[WHAT IS BEING ASKED]: Go through the records and extract every line with the word "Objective".

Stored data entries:
--------

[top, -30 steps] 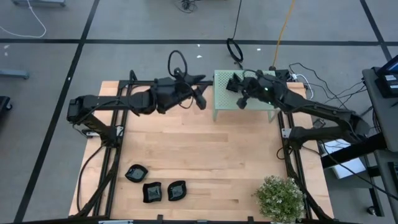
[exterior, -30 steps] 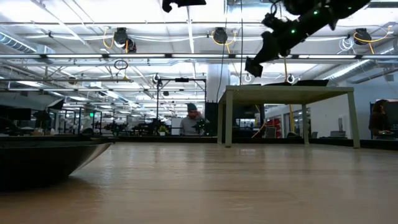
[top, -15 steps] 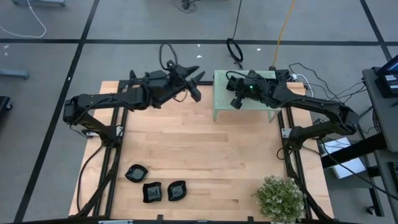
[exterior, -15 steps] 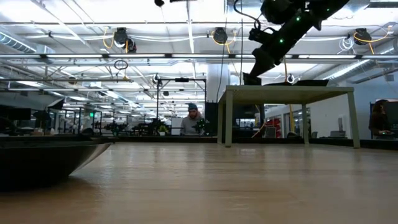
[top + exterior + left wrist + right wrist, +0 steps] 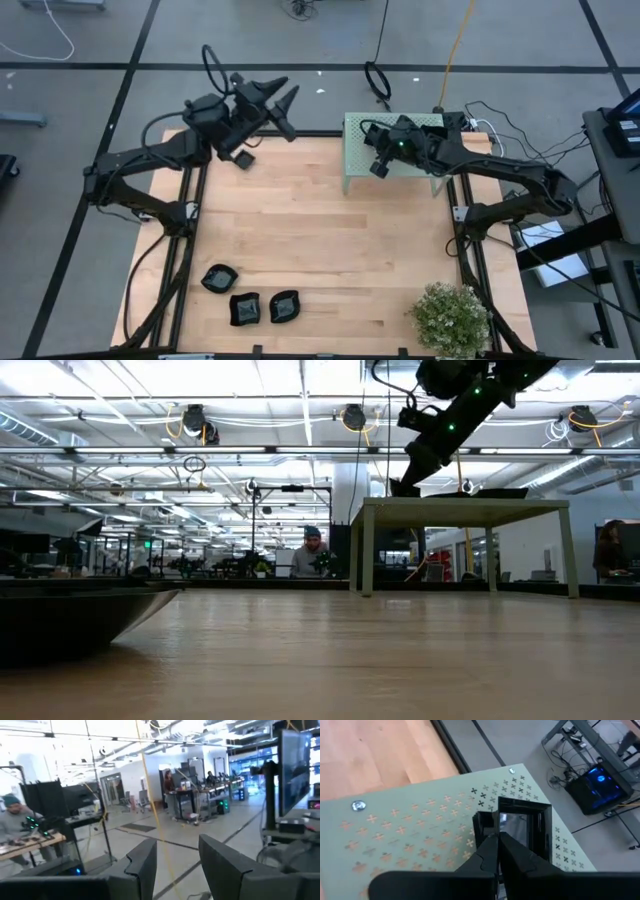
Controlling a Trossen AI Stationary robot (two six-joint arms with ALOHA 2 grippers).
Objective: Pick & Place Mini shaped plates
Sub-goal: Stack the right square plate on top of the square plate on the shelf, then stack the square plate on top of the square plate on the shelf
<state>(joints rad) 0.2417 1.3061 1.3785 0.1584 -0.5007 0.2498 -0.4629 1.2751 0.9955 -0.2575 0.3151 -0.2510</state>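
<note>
Right hand [image 5: 496,851]: I have it low over the pale green perforated stand [image 5: 360,165] at the far right of the table [image 5: 330,260]; its fingers are clenched, tips together, over a square black plate [image 5: 520,827] lying on the stand's top (whether they pinch its near rim I cannot tell).
Left hand [image 5: 277,103]: lifted clear at the table's far left corner, fingers spread and carrying nothing; the left wrist view looks out into the room.
Plates waiting: three small black plates [image 5: 250,298] sit grouped at the near left of the table, well apart from both hands.
Done, as I judge it: one plate is on the stand.
Left to do: the three near plates look untouched, so I take most of the job to lie ahead (assuming the stand is the goal).
Bystander: a person [image 5: 309,552] sits far behind the table.
Other: a potted plant [image 5: 452,318] at the near right corner.
</note>
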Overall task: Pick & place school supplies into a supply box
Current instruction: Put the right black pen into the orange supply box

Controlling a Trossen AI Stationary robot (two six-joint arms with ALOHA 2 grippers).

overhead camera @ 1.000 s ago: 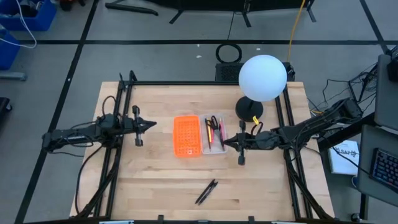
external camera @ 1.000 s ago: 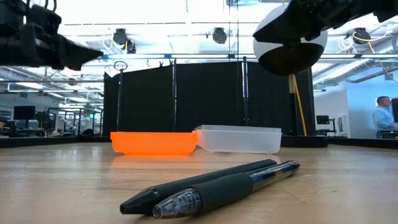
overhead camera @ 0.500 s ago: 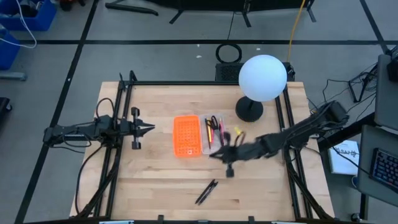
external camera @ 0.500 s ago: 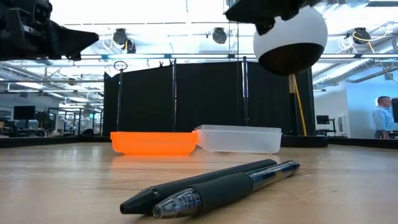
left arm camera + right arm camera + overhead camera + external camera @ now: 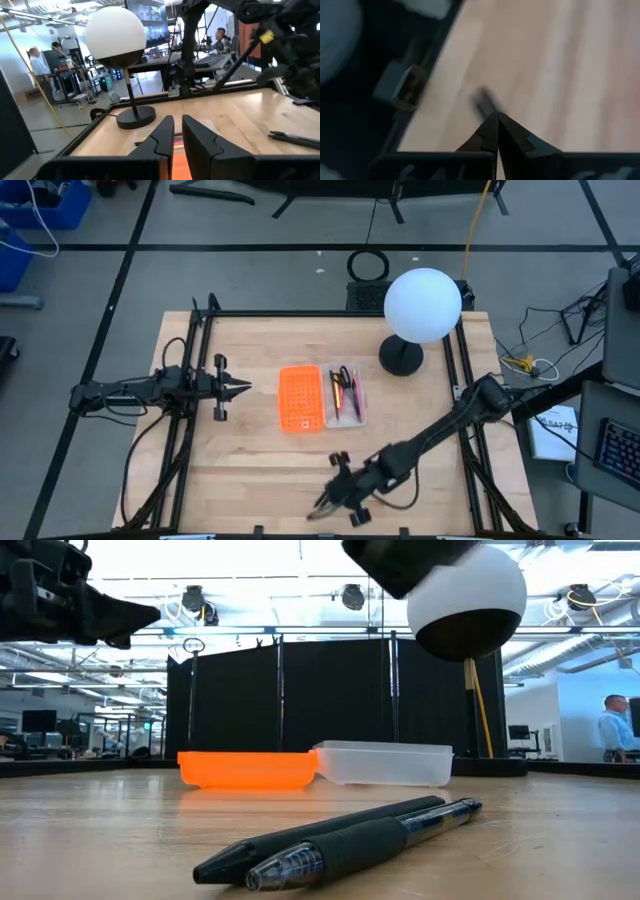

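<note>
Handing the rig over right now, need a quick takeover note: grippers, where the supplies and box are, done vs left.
Right gripper: jaws shut, empty, down at the near edge of the table, right above the two black pens.
Left gripper: parked left of the supply box, jaws a crack apart, holding nothing.
Supply box: open at table centre, orange half left, clear half right.
Done: scissors and several pens or pencils already lie in the clear half.
Left: the two black pens lying side by side still need picking and placing. Lamp stands behind the box; keep clear of it.
</note>
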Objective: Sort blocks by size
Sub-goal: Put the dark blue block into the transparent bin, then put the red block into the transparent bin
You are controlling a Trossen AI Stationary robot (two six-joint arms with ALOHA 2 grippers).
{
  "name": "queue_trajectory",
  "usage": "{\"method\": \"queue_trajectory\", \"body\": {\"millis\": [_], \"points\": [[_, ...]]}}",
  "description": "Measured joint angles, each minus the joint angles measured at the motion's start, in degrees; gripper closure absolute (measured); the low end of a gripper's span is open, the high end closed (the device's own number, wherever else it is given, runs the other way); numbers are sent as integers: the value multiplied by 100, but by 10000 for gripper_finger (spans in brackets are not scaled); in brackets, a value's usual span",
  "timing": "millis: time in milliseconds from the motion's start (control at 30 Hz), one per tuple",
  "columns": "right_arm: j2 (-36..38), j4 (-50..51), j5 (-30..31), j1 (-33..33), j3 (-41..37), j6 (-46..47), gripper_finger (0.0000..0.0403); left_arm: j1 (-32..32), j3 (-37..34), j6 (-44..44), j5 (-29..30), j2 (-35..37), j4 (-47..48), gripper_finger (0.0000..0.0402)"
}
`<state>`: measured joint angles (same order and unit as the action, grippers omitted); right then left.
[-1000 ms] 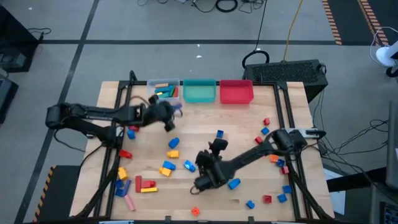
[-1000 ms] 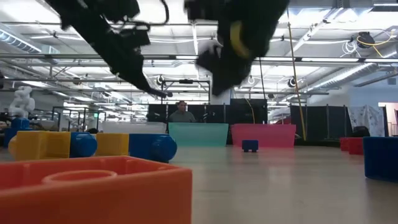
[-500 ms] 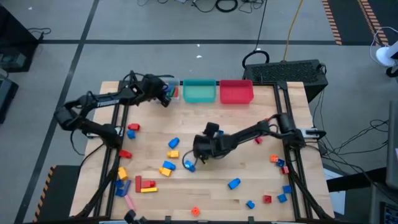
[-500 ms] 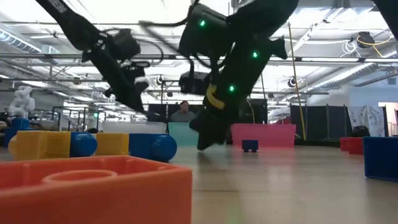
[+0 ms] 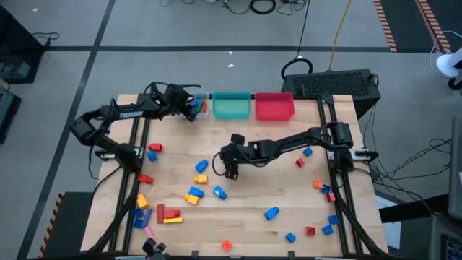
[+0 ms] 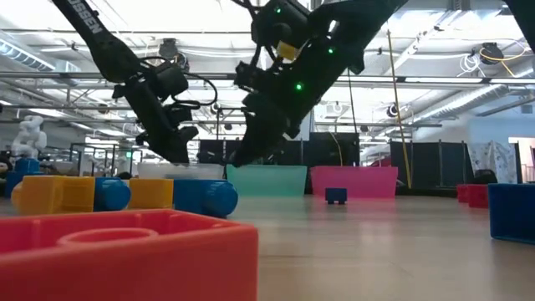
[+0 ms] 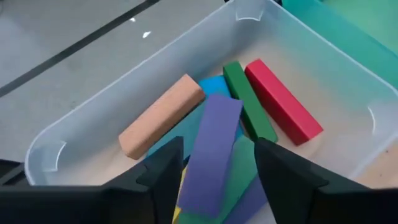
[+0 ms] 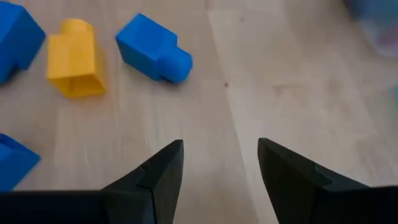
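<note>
While the left tool (image 7: 214, 171) hangs spread and empty over the clear bin (image 7: 112, 93), the right tool (image 8: 217, 165), parted, hovers near a blue block (image 8: 152, 48) on the bench (image 8: 280, 81); light, rigid, best pinched across flat sides.

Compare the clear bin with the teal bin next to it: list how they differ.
The clear bin has see-through walls; the teal bin is opaque. The clear bin holds long bars, among them a purple bar and a red bar; the teal bin looks empty from above. The left gripper hangs open over the clear bin; none is over the teal bin. Both are rectangular, at the table's far edge.
</note>
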<state>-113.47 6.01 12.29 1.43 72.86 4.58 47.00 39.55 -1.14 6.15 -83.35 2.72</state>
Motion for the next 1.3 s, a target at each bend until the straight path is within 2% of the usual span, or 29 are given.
{"method": "queue_trajectory", "body": {"millis": [133,300,533,767,900,1000,1167,1300], "points": [[0,-502,-172,33,4,-105,209,-90,0,14,15,374,572,191],[-24,-1396,-1075,220,8,-122,209,-599,3,210,14,1366,1685,203],[-41,-2174,-1130,695,9,-446,209,-2134,4,104,11,2653,2886,240],[-41,-2449,-1102,1171,9,-567,209,-3857,4,-698,-26,3189,3703,258],[-41,-2437,-1084,1331,9,-421,209,-4804,4,-1477,-272,3211,3808,259],[-42,-2363,-1084,1425,9,-305,209,-5375,4,-2420,-638,3156,3916,259],[-43,-2069,-1018,1493,9,-234,209,-5932,4,-4897,-1073,3045,4205,259],[-43,-1611,-580,1473,10,-327,209,-6285,4,-6666,-1300,2902,4508,259]]}}
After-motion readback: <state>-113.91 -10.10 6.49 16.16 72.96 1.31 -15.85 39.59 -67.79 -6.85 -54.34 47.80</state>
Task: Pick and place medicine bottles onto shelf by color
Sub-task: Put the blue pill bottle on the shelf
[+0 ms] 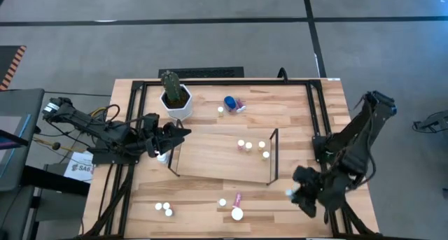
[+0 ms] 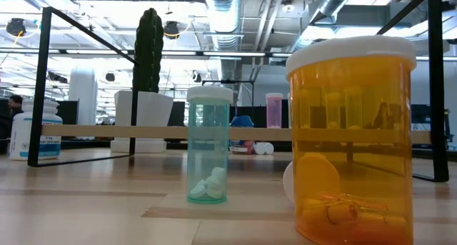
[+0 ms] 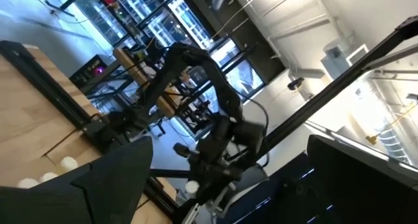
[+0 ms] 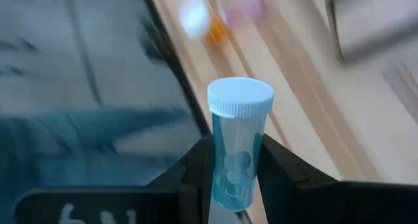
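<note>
Bottles: scattered over the worktop [image 1: 210,103]; three white-capped on the shelf [image 1: 217,159] near its right end panel, one more at [image 1: 266,154]; three at the near left [image 1: 162,209]; a white-capped one [image 1: 237,213] beside a pink one [image 1: 237,199] at the near middle.
Blue-cap bottle [image 1: 229,102]: on its side behind the shelf, just right of the cactus pot [image 1: 176,103].
Teal bottle [image 4: 237,149]: clear teal body, white cap, white tablets inside; clamped upright between the right pincer's fingers [image 4: 189,175], lifted off the worktop.
Right pincer [image 1: 297,192]: closed on the teal bottle, off the shelf's right end, near the worktop's near right corner.
Left pincer [image 1: 175,136]: fingers spread wide, holding nothing, at the shelf's left end panel.
Orange bottle [image 2: 351,138]: close to the low camera, white cap, capsules at the bottom.
Second teal bottle [image 2: 209,145]: upright on the worktop, tablets inside, left of the orange bottle in the low view.
</note>
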Motion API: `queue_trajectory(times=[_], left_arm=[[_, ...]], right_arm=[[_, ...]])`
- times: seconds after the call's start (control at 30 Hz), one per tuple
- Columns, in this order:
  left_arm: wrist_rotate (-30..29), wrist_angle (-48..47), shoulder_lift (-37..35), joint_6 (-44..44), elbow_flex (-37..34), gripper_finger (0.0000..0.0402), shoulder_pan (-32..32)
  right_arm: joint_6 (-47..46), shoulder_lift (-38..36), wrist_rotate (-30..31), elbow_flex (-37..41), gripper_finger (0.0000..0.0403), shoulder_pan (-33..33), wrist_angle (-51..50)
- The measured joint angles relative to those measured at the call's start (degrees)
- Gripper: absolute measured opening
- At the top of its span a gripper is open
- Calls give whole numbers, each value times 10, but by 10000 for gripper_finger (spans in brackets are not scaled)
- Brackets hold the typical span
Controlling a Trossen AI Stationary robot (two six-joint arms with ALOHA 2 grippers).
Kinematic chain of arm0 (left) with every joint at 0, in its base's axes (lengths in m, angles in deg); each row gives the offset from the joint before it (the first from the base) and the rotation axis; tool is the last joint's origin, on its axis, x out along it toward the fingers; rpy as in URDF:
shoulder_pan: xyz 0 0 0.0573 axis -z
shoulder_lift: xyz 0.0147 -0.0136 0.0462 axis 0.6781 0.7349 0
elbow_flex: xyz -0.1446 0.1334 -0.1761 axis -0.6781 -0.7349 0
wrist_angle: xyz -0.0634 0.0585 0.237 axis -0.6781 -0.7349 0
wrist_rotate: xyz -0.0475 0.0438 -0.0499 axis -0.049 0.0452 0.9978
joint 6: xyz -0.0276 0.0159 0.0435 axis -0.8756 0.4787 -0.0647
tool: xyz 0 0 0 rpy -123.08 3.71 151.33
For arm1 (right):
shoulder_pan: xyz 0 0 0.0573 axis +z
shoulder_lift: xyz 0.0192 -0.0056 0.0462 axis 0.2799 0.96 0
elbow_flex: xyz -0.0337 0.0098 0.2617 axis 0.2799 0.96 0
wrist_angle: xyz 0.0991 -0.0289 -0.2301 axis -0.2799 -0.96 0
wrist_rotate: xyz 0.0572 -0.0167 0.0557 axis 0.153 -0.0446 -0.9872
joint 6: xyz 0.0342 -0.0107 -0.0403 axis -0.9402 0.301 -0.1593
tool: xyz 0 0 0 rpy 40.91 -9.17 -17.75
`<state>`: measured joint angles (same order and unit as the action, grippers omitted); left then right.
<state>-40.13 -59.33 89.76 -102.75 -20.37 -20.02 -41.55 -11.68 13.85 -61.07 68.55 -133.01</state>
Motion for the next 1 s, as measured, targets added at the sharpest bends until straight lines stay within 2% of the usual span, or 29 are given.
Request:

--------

[PROBLEM SOLUTION]:
Objective: Pick & Place Mini shaped plates
Objective: Sort blocks by size

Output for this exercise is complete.